Life seems to snowball in the strangest ways. I left off after leaving my son at school, cried the whole way home, and tonight I prepare for the long drive to go pick him up...

How was I to know that this was going to be such a tough season? We all have heard "if you can't say something nice, than don't say it at all", and I suppose I have sort of been thinking that regarding blogging. Once again I have hit a dry patch, but this time it is more due to real life weighing heavy.

With the snow melting, and the sun shining, I have to believe that a season of loss is ending. I have to believe that.

In January I lost a ministry that is very near and dear to my heart. In February I lost my 2nd born to college, which is "good" but still painful. In March my oldest moved out on his own, so two of my three are leaving the nest and I ache.
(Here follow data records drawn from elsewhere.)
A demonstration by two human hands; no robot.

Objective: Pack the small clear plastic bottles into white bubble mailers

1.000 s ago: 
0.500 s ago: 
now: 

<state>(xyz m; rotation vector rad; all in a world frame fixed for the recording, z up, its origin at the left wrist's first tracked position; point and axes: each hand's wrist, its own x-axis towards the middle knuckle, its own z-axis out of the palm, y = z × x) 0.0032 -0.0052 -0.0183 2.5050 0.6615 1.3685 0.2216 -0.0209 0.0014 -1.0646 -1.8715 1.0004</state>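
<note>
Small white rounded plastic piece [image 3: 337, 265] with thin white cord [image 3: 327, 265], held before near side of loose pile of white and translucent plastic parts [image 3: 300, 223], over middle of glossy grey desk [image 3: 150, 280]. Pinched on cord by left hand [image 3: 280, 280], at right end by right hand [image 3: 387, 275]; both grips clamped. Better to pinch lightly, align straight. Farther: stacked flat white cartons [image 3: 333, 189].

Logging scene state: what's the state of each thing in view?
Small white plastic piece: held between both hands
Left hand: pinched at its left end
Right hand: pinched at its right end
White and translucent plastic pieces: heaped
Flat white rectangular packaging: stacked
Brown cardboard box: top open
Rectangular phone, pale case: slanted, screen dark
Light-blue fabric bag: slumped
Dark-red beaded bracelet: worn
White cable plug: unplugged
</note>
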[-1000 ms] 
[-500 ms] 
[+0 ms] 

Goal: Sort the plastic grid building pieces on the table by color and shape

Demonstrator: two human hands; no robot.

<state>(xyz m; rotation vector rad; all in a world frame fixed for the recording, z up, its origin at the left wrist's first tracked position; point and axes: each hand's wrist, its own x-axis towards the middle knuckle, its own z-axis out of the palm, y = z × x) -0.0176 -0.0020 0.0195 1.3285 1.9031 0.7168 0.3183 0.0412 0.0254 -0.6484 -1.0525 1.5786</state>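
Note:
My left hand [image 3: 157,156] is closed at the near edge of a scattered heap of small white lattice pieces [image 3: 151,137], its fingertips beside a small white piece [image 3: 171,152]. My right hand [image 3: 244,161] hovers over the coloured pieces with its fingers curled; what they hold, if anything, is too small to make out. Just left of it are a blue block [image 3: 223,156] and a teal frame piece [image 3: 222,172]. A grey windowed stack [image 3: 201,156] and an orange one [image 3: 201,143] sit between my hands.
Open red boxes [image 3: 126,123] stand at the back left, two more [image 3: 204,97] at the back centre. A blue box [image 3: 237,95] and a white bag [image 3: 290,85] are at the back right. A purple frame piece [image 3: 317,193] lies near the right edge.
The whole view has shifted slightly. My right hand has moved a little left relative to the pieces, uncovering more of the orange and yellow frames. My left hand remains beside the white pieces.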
Two weeks after leaving my Toad at school, I received a call from the hospital. My dad was there in ICU. Within a few days we had a diagnosis, and he was released into Hospice care...given six months to live. I spent the next two and a half months caring for him, but in April...I lost my dad.

Now as I plan to go get my son from school, I also plan my dad's memorial. I don't think I have ever cried so much as I have these past few months.

I have been knitting though! What is funny to me is that in hindsight I notice a lot of blue. It was not a conscious decision. I see a thread to it all and will elaborate further...but for now, I just wanted to dip my toe back into this thing called blogging.